- Task description: Count the lines below that contain the word "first", and state only that number.

[Extracted data entries]
┏━━

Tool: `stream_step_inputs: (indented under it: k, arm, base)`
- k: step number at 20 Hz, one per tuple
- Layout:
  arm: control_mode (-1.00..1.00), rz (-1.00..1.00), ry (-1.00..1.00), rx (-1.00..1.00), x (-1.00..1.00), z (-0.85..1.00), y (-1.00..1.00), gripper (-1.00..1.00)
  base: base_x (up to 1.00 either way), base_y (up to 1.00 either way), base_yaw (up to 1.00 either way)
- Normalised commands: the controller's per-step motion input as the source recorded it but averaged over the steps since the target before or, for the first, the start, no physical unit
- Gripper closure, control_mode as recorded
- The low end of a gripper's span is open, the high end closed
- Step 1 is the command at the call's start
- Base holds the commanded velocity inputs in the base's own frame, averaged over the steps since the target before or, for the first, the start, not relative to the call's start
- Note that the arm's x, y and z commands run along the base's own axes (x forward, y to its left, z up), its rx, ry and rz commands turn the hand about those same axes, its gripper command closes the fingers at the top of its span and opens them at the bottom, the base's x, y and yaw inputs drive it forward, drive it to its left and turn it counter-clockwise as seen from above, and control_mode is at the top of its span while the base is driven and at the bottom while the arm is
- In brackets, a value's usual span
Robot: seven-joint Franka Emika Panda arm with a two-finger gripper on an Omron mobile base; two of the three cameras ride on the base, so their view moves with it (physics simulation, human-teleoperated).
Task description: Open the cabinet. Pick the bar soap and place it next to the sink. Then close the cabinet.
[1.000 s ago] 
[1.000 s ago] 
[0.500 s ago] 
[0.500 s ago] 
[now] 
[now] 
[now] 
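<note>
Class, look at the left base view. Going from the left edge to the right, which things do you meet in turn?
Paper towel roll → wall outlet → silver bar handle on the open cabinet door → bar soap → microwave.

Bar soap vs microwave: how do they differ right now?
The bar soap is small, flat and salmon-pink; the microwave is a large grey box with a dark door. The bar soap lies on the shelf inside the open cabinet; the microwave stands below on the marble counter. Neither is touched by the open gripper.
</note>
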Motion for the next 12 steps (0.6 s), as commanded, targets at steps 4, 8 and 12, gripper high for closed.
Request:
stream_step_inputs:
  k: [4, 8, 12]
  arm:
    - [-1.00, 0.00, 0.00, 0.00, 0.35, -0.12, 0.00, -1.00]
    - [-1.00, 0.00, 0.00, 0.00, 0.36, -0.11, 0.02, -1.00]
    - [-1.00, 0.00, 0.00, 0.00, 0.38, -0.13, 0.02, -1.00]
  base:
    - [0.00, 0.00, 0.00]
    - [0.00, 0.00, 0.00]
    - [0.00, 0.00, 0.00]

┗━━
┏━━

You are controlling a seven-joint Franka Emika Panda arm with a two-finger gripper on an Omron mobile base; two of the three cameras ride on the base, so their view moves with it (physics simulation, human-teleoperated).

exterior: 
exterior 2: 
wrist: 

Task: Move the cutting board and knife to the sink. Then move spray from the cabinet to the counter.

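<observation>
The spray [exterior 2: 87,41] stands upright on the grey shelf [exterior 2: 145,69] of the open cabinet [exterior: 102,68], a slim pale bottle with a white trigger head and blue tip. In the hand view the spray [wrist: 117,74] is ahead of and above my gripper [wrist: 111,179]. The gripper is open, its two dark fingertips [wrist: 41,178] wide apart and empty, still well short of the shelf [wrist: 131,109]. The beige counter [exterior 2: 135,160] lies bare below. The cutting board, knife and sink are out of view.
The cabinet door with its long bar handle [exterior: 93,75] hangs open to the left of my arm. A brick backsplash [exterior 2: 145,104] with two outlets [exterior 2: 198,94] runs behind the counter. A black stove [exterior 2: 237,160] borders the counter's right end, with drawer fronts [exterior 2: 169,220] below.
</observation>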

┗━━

- Output: 2